Science and belief are two complementary, inseparable and essential parts of our view of the world. Yet it is important to distinguish between them. There are different tools to handle each one of them.
From time to time I hear about someone who claims to have a "scientific proof of the existence of God". This man, I think to myself, has no idea what belief is or what science is. Religion is an interpretation of what we experience or a premise according to which we interpret what we experience, but it is by no means a part of our experience. As a belief it is unprovable by definition. Science, on the other hand, does not deal with beliefs; they are completely out of its scope.
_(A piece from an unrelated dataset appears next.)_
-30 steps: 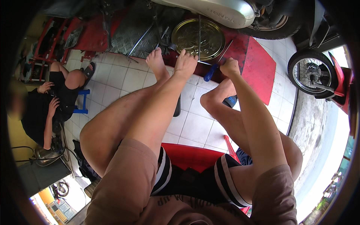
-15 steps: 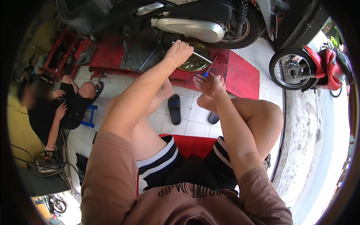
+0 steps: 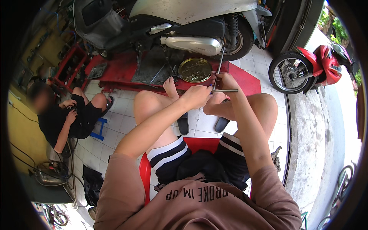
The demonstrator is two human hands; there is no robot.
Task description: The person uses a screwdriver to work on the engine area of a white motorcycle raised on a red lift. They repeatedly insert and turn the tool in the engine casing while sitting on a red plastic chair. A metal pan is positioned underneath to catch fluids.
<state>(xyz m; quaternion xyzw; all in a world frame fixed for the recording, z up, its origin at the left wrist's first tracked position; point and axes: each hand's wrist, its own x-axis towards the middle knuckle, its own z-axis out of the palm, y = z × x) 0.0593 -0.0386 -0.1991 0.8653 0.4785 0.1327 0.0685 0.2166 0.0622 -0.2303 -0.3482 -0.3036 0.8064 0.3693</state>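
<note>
My left hand (image 3: 197, 96) is closed around a silver metal rod (image 3: 227, 91), whose free end sticks out to the right. Just beyond it, my right hand (image 3: 225, 81) grips a long, slim metal tool (image 3: 221, 61) that points away toward the scooter's rear wheel. The hands almost meet, and fingers hide where the two metal pieces cross; I cannot tell whether they are joined. Past my hands, a round gold-coloured tray (image 3: 194, 81) with small parts in it lies on the red lift platform (image 3: 245, 80). The scooter (image 3: 191, 44) stands on that platform.
A person in black (image 3: 53, 119) sits low at the left on a blue stool (image 3: 100, 129). At the right stands a red motorbike (image 3: 320, 69). A long thin tool (image 3: 158, 73) lies on the platform. Black slippers (image 3: 183, 124) rest on the tiled floor between my feet.
Both hands have come together; the left moved right and nearer to me with its rod. The blue-handled screwdriver seen in my right hand no longer shows clearly. The view has shifted slightly.
</note>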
Scientists too mix the two from time to time. They frequently try to find a proof to the philosophical part of a theory. They also loose their objectivity in looking at things sometimes because they believe in a theory. They refuse to accept anything that does not fit their theory. Such scientists hold science back instead of helping to develop it.
It is very hard for anyone to change his beliefs. Max Planck once said:
"A new scientific truth does not triumph by convincing its opponents and making them see the light, but rather because its opponents eventually die, and a new generation grow up that is familiar with it."
But science should be always objective and open to changes and new ideas.